Ready reckoner of various tax saving investment options

AS THE fiscal end comes closer, it is time for investing to save tax. Apart from the regular investment options under Section 80C of the income tax act, this year investors have an added advantage of investing in infrastructure bonds and enjoy an additional deduction in tax under section 80CCF of the Income Tax Act.

SECTION 80C DEDUCTIONS:


Investment options under Section 80C can be broadly categorised as market linked, fixed income and insurance. The fixed income category includes investment options such as the Public Provident Fund (PPF), Employee Provident Fund (EPF), tax-saving bank fixed deposits, National Savings Certificate (NSC) and senior citizens savings schemes. While it is the most popular tax saving category, market-linked instruments including tax-saving equity mutual funds (ELSS) and unit linked insurance plans (ULIPs) are gradually catching up.

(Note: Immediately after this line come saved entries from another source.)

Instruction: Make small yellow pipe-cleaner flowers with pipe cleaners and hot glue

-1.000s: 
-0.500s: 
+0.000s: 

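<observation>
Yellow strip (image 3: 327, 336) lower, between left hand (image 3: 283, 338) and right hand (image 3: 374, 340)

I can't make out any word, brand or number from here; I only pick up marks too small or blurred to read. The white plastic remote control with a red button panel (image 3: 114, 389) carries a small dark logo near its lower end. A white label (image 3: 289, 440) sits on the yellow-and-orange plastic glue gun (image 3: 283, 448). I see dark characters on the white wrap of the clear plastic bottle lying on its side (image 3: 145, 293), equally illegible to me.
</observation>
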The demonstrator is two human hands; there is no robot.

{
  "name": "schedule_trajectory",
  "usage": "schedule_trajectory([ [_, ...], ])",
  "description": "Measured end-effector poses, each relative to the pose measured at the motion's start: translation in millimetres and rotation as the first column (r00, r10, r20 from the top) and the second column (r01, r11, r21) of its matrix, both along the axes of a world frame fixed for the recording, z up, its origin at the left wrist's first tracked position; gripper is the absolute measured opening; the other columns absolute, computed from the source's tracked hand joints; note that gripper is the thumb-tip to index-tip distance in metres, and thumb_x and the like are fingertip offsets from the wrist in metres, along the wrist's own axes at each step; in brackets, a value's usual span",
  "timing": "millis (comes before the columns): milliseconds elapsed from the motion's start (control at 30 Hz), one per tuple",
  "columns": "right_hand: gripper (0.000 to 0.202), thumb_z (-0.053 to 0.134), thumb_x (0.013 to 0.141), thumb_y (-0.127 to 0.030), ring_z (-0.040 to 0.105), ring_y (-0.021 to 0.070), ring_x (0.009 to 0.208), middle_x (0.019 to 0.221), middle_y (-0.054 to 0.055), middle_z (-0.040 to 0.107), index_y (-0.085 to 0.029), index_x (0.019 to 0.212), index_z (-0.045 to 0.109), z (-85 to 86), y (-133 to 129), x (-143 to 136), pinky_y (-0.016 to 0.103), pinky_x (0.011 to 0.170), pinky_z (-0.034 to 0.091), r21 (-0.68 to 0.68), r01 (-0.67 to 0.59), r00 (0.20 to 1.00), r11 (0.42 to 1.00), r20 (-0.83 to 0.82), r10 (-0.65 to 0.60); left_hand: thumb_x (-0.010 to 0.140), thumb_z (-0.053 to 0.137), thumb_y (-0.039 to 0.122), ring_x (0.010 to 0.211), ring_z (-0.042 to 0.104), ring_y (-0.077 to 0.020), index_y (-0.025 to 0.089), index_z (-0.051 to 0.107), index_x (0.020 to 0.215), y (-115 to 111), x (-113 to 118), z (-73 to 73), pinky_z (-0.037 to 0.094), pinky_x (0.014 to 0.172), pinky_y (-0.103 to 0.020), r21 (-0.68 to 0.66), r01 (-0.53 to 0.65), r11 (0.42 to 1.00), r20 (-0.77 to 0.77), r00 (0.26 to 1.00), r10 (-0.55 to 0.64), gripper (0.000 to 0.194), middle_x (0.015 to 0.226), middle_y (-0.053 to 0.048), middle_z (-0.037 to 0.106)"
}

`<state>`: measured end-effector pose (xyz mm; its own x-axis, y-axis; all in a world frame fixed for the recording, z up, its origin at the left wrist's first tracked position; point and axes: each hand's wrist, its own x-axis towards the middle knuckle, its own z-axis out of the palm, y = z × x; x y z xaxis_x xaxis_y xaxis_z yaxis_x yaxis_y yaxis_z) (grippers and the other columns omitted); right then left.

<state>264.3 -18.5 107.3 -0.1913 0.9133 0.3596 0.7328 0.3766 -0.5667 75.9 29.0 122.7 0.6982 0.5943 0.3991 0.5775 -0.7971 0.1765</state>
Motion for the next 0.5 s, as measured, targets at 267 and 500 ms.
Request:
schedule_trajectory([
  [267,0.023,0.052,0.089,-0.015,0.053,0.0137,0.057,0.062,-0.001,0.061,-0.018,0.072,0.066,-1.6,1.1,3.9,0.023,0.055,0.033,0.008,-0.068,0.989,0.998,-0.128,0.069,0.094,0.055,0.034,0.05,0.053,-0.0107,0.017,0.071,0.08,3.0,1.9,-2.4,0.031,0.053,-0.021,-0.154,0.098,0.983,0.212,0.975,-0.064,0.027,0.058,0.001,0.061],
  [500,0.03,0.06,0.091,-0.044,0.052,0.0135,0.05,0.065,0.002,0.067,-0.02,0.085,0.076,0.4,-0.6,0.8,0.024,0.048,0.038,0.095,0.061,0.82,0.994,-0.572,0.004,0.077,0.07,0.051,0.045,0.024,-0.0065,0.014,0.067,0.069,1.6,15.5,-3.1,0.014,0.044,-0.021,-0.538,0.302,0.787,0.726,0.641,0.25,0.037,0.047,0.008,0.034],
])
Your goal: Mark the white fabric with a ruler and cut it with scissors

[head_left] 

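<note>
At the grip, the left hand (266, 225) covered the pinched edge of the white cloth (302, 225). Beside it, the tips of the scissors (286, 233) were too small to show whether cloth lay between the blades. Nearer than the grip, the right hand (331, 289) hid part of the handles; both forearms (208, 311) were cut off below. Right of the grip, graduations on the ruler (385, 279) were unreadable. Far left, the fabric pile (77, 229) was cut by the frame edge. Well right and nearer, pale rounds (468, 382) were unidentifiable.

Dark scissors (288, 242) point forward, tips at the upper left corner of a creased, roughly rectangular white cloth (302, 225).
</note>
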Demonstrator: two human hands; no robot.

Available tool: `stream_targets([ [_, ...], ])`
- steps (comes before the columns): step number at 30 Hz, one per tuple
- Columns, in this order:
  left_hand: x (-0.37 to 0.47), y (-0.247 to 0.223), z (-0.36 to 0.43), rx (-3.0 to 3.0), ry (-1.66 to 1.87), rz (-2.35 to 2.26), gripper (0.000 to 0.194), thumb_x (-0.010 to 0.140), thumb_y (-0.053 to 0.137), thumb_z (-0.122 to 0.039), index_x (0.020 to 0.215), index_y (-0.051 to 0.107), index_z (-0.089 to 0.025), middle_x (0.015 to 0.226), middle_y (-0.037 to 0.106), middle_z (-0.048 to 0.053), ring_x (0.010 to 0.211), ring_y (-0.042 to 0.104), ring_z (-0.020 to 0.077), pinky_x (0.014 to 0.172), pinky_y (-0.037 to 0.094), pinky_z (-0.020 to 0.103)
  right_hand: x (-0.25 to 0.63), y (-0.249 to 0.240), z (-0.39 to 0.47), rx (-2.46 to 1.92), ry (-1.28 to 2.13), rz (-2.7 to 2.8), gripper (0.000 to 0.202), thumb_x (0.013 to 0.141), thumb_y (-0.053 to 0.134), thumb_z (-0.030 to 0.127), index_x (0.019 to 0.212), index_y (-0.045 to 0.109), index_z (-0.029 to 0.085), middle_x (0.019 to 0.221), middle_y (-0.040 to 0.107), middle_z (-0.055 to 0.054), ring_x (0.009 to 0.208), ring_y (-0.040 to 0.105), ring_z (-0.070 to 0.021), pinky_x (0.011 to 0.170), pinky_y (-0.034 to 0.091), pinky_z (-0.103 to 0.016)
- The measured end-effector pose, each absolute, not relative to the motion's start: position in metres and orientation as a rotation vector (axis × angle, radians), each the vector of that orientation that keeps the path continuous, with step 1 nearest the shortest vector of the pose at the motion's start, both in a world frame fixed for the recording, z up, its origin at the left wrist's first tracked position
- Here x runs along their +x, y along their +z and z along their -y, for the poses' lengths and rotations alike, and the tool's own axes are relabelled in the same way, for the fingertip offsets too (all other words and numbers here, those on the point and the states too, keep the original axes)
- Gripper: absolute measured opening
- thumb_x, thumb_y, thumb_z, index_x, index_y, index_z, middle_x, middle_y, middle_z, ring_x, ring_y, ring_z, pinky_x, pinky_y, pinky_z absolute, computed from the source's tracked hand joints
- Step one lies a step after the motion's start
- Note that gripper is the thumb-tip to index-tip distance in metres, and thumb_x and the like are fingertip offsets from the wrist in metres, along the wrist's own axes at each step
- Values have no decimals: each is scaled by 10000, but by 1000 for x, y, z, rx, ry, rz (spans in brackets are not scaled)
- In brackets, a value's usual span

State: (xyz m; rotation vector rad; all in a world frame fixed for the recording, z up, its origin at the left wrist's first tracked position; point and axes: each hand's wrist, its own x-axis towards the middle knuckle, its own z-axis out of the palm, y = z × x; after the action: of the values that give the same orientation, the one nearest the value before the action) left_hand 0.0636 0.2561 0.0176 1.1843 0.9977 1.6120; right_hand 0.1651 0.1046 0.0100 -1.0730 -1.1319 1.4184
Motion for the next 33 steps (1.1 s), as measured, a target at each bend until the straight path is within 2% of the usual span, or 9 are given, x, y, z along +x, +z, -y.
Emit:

PUBLIC PROVIDENT FUND (PPF):

One of the oldest investment options, PPF scores on all grounds as it is one of the very few investment options that fall under EEE (exempt - exempt-exempt) tax regime. This implies that not only the investor can enjoy deduction on the amount invested in this scheme but the interest received on maturity is also exempt from tax.


   PPF offers an interest rate of 8% compounded annually, with the maximum investment restricted to 70,000 a year and mandatory investment tenure of 15 years. An investment of 70,000 every year in PPF for 15 years will amount to a tax free maturity sum of 20.5 lakh at the end of the 15 year tenure.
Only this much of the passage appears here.